Unless going the SCSI bridge route described in another post, you will very likely need a PC with an ISA slot - such mainboards were only common up to the Pentium 3 era, unless you are using a PC using the PICMG backplane form factor used for industrial control.
ST-506 interface drives (aka MFM/RLL) were very dependent on the controller paired to it. A factory new drive was commonly low level formatted using a tool in the controller ROM (debug g=c800:5 IIRC) and would then only work correctly with this or a similarly designed controller card until low level formatted with another controller's tool. In some cases, defect lists had to be typed in from a label on the drive itself, or from accompanying paper documentation, or built by the firmware tool.
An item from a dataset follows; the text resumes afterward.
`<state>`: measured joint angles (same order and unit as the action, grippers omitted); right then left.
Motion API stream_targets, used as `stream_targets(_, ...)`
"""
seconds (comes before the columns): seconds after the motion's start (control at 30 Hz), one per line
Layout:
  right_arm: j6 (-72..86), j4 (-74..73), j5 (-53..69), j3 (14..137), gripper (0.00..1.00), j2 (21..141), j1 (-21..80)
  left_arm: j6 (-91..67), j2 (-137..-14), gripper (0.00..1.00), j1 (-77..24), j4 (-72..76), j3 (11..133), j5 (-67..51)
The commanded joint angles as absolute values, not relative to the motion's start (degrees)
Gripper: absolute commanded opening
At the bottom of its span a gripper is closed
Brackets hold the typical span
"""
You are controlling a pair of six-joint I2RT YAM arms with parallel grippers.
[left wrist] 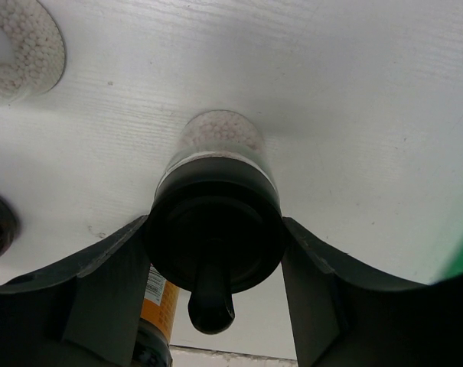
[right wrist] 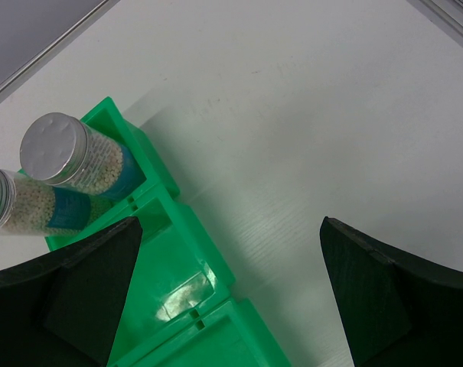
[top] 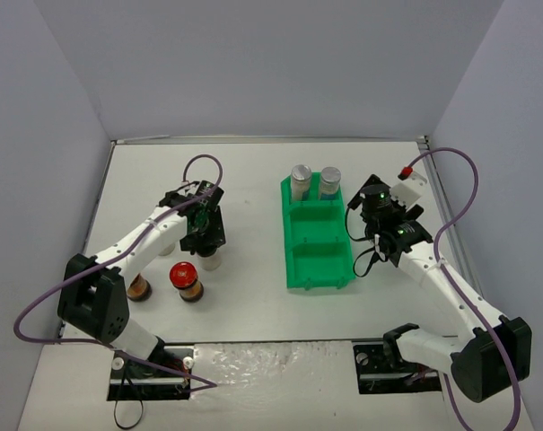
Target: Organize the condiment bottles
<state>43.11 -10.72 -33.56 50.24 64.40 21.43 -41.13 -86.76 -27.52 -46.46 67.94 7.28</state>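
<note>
My left gripper (top: 205, 235) is shut on the black lid of a jar (left wrist: 216, 222) with white beads, which stands upright on the white table; its base shows below the gripper (top: 209, 262). A red-lid jar (top: 183, 272) stands just in front of it. Another jar with brown contents (top: 138, 287) is half hidden by the left arm. A second jar of white beads (left wrist: 17, 46) shows in the left wrist view. Two silver-lid jars (top: 301, 180) (top: 329, 180) stand in the far compartment of the green tray (top: 293, 269). My right gripper (top: 370, 199) is open and empty over the tray's right edge (right wrist: 177, 252).
The tray's middle and near compartments hold nothing. A jar with an orange label (left wrist: 161, 302) stands close behind my left fingers. Grey walls close in the table on three sides. Purple cables loop over both arms.
</note>
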Motion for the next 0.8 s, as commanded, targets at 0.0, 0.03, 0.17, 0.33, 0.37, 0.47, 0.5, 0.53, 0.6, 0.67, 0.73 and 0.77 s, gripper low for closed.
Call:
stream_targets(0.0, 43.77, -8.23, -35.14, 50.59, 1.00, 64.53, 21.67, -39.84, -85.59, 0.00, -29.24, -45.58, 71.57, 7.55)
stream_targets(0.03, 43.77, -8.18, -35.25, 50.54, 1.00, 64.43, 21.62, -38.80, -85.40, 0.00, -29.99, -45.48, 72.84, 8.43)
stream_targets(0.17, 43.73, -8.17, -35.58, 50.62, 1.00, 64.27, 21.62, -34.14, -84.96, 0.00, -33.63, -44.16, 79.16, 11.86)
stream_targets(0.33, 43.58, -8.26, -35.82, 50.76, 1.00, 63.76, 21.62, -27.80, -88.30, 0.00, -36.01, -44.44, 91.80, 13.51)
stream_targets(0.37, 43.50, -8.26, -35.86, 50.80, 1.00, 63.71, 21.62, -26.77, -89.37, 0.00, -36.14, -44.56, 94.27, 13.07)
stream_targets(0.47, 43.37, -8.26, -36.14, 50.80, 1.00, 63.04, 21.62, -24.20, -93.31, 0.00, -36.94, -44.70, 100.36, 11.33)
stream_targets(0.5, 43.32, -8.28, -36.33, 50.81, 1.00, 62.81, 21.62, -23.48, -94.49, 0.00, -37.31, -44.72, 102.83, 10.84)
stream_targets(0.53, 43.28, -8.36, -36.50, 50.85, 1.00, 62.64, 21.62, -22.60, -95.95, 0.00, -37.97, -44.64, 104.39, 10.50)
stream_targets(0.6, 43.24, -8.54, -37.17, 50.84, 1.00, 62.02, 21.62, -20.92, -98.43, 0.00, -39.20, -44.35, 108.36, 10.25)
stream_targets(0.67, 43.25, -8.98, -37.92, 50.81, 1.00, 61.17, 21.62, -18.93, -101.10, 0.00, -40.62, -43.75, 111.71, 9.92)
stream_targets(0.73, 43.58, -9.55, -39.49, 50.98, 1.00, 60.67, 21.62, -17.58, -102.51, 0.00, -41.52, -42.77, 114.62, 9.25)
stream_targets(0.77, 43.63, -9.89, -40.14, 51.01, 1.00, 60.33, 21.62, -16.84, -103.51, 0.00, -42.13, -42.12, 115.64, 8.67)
These were then stored in some location on the drive itself for use of the controller - an ST-506 drive does not hide damaged sectors at its connector, this is the controller card's job to handle.
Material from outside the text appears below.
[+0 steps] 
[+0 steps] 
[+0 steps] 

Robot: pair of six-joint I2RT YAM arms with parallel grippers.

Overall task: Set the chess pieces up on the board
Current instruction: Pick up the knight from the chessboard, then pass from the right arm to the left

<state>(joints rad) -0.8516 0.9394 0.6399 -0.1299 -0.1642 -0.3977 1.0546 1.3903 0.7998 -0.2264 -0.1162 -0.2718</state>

There is no drive identification of any kind with this interface, the BIOS and the controller firmware has to be told what kind of drive is connected and what its operating parameters are.
An old school IDE drive was basically offering a reduced ISA bus on its connector, emulating a WD1003 controller card.
It can prove necessary to disable most or any on-mainboard IDE, SATA, Floppy functionality to stop it from conflicting with the ST-506 card.
Be aware that two standards - ST-506 aka MFM/RLL, and ESDI, existed back then that had identical looking connectors and superficially identical looking controller cards. These also are very similar from a what-to-do view, but the electrical interface drive-to-controller is totally different.
Be aware that some drives need terminating resistors on the last drive on the cable enabled or installed, similar to SCSI. Be aware that some of the signalling on the two cables is essentially analog.
If experimenting, mind that accidentally letting the low level format tool from a ST-506 controller loose on an IDE drive (some IDE might have it built into a corner of their own firmware, or the firmware from an actual controller card could mess with registers on an IDE drive installed in the same machine) was a known way of messing up IDE drives back in the day.